Materials and methods

Experimental animals and materials

CS (deacetylating degree DA = 91%, Mw = 2.7 × 105): Zhejiang Yuhuan Marine Biochemistry Co., Ltd; polyvinyl alcohol (n = 2400-2500): Shanghai Chemical Reagents Co., Ltd; β-sodium glycerophosphate (Sigma Chemical Company, St Louis, MO, USA), fetal bovine serum and Dulbecco's modified Eagle's medium (DMEM) culture medium (Gibco, Invitrogen, Carlsbad, CA, USA); rabbit anti-human TGFβ-1 (Beijing Biosynthesis Company, Beijing, China), mouse anti-rabbit Col II (Oncogene, San Diego, CA, USA); SP Kit (Wuhan Boster Company, Wuhan, China); Masson trichrome staining kit (Leagene, Beijing, China); Ad-hTGF-β1 was constructed and stored in our laboratory; other reagents were of analytical grade.

Experimental animals: Four one-month-old New Zealand white rabbits, 24 healthy adult New Zealand white rabbits (Wuhan University Center for Animal Experiment), weight: 2.5 - 3 kg, male and female are equal, both hind legs were used for experiments. This process was approved by the Medical Animal Care & Welfare Committee of Zhongnan Hospital of Wuhan University.
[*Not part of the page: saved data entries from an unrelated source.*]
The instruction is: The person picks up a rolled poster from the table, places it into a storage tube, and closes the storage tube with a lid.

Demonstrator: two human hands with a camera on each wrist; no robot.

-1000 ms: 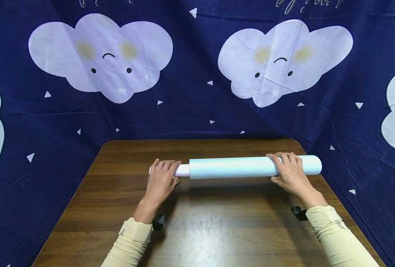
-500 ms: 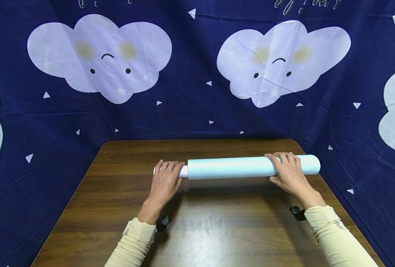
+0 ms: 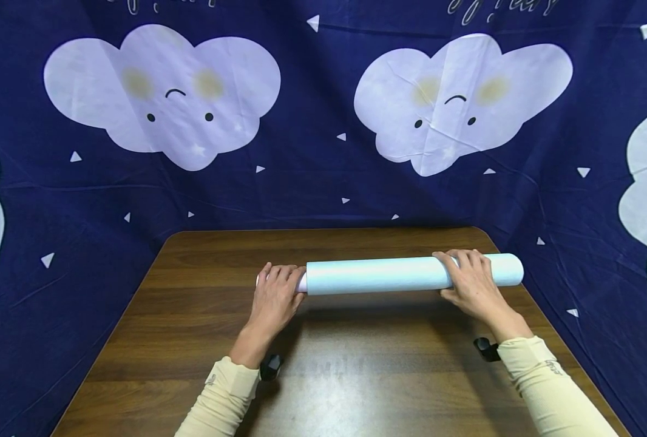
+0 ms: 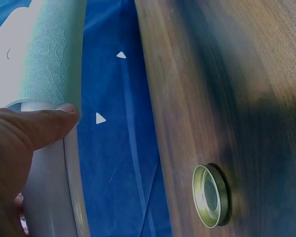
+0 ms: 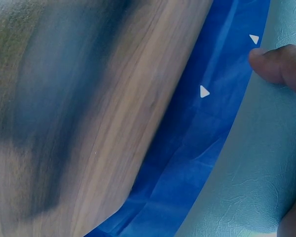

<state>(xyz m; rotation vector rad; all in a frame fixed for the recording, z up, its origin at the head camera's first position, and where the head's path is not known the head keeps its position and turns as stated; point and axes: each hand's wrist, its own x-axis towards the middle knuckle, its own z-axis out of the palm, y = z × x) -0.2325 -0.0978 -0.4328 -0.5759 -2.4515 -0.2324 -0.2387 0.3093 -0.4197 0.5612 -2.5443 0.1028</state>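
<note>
Pale-blue tube (image 3: 375,275): running crosswise above the table (image 3: 367,364), clear of it, its left mouth surrounding the white roll (image 4: 52,182).
White roll: poking out of that mouth, mostly hiding beneath the left hand (image 3: 274,300).
Left hand: gripping the roll's bare end, its fingers curling over, its thumb (image 4: 47,127) resting at the tube's rim.
Right hand (image 3: 473,284): holding the tube towards its rounded end, fingers wrapping over; how firmly they are pressing is hard to judge.
Gold lid (image 4: 207,196): lying on the table, near the left hand but apart.
Roll and tube: apparently being slid together.
Tube mouth: probably calling next for a steadying right hand and left fingers shifting clear of the rim.
</note>
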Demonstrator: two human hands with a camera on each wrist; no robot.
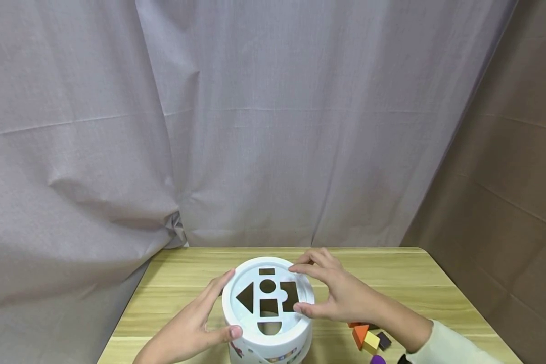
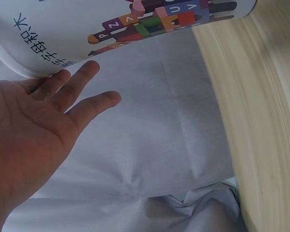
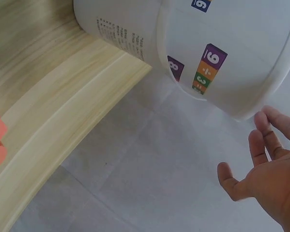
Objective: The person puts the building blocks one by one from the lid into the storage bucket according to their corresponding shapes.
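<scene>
A white round bucket [image 1: 273, 337] with printed letter blocks on its side stands on the table. Its recessed lid [image 1: 250, 323] has several cut-out holes: a triangle, a circle, a square, a half-round and others. My left hand [image 1: 188, 319] lies along the left of the rim, with thumb and fingers spread and fairly straight. In the left wrist view, fingertips [image 2: 92, 67] are by the printed wall. My right hand [image 1: 334, 288] reaches over the right side of the lid, its thumb and fingers spread apart with nothing visible between them. Bucket wall [image 3: 251, 43] fills the top of the right wrist view.
Small blocks lie right of the bucket, partly under the right forearm: an orange one [image 1: 360, 335], a yellow one [image 1: 371, 343], a dark one [image 1: 384, 340] and a purple one [image 1: 377, 360]. The wooden table [image 1: 186, 263] ends at a grey curtain [image 1: 255, 151].
</scene>
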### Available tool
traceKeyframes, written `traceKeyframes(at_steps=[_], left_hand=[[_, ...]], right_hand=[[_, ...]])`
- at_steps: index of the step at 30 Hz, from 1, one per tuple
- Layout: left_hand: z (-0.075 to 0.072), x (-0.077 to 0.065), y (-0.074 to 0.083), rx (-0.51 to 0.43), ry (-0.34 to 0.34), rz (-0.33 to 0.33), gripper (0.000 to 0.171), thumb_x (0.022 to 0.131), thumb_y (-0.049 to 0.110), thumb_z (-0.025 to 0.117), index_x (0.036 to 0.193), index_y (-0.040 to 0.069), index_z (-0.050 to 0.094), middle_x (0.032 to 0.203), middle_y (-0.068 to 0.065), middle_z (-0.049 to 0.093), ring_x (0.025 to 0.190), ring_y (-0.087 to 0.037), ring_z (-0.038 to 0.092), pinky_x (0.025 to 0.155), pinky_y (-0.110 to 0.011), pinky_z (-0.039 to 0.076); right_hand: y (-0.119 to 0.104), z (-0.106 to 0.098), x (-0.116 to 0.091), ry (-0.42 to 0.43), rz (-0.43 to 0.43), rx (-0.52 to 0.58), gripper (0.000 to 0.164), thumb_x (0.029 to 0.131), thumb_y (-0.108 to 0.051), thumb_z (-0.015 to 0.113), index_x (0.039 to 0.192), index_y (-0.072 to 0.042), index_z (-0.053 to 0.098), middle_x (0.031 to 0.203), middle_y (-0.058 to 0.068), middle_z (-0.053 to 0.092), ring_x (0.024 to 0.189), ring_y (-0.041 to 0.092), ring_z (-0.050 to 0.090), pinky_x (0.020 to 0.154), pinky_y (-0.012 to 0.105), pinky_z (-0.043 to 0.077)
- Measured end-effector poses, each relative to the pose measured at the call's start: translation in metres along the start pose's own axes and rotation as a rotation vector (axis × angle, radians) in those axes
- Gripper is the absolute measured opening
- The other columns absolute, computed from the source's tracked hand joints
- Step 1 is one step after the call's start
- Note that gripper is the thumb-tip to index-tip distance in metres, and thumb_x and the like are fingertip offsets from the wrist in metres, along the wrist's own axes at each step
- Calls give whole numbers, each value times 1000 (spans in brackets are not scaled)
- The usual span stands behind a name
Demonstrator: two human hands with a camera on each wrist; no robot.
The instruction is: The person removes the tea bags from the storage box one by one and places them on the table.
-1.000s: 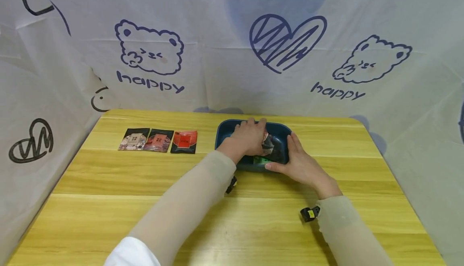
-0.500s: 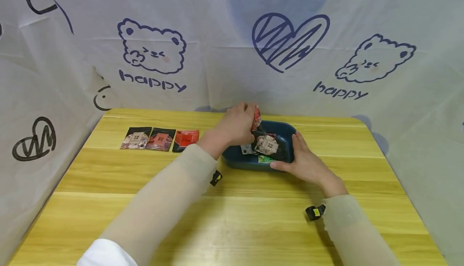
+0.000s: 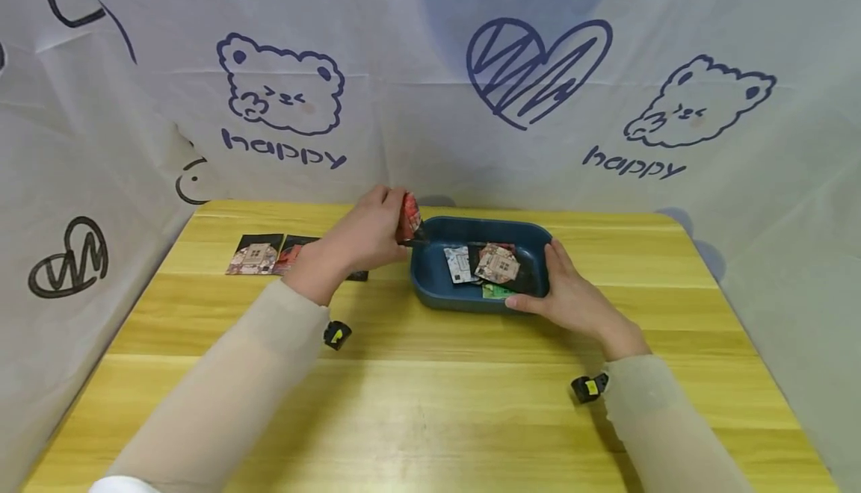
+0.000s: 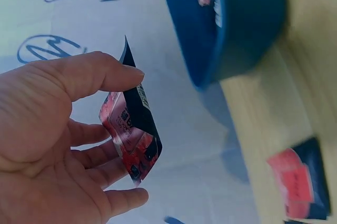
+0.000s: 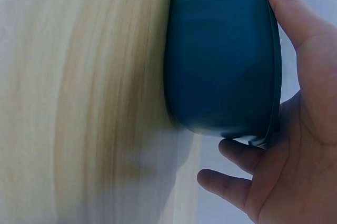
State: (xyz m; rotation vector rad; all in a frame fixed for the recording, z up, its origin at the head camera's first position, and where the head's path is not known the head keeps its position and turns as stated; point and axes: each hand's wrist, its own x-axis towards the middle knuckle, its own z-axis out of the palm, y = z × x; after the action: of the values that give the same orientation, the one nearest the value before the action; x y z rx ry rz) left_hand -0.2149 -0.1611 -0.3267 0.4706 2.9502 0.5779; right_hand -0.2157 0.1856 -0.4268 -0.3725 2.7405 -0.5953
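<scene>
My left hand [image 3: 366, 231] is raised just left of the blue plastic box [image 3: 437, 293]. Between its thumb and fingers it pinches a red-and-black sachet [image 4: 131, 124], bent along its length. My right hand [image 3: 578, 299] holds the right end of the box, thumb along the front rim and fingers at the far right corner. Inside lie a white sachet [image 3: 460, 265], a black one with a beige print [image 3: 499, 264] and a green one [image 3: 496, 291], partly overlapping. A red-and-black sachet [image 4: 297, 182] lies on the table below the left hand.
Left of the box, a row of sachets lies on the wooden table [image 3: 430, 403]: a black-and-beige sachet [image 3: 254, 255] at the far left, others partly hidden by my left hand. A printed white cloth [image 3: 403, 119] hangs close behind the table's back edge.
My left hand has come up out of the box with the red-and-black sachet and moved left past its rim. The sachets inside are uncovered now. My right hand stays at the box's end.
</scene>
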Motion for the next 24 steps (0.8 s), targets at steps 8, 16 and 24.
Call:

Culture of rabbit BMSCs and Ad-hTGFβ-1 transfection

Rabbit BMSCs were obtained by femoral aspiration from one-month-old New Zealand white rabbits. The bone marrow aspirate was combined with 40 mL of Dulbecco's phosphate- buffered saline (DPBS; Gibco) and centrifuged at 900 × g for 10 min at 20°C. The cells were re-suspended and gently layered onto Percoll (density 1.073 g/mL; Gibco), at a density of 1 × 10⁶ nucleated cells/25 mL. The low-density BMSC-enriched fraction was collected, combined with 25 mL DPBS and centrifuged. The cells were re-suspended in BMSC culture medium (10% fetal bovine serum in DMEM with antibiotic/antimycotic supplements (Gibco) and plated at 3 × 10⁷ cells/25 cm² . Cultures were maintained at 37°C in a humidified atmosphere containing 95% air and 5% CO₂. When the cultures were near 80-90% confluence, the cells were detached by treatment with trypsin and ethylenediaminetetraacetic acid (EDTA). Third-passage BMSCs were collected for experiments. BMSCs were seeded into six-well cell culture plates, into which cover glasses had been placed beforehand at 2 × 10⁵/mL; when the cells reached 80% confluence, the culture medium was changed to serum-free medium and the cultures were transfected with adenovirus at a multiplicity of infection (virus/cell, MOI) of 100. After incubating for four hours, the culture medium was changed to DMEM complete medium, and the cells were returned to culture. No-load adenovirus transfection was used as a control group.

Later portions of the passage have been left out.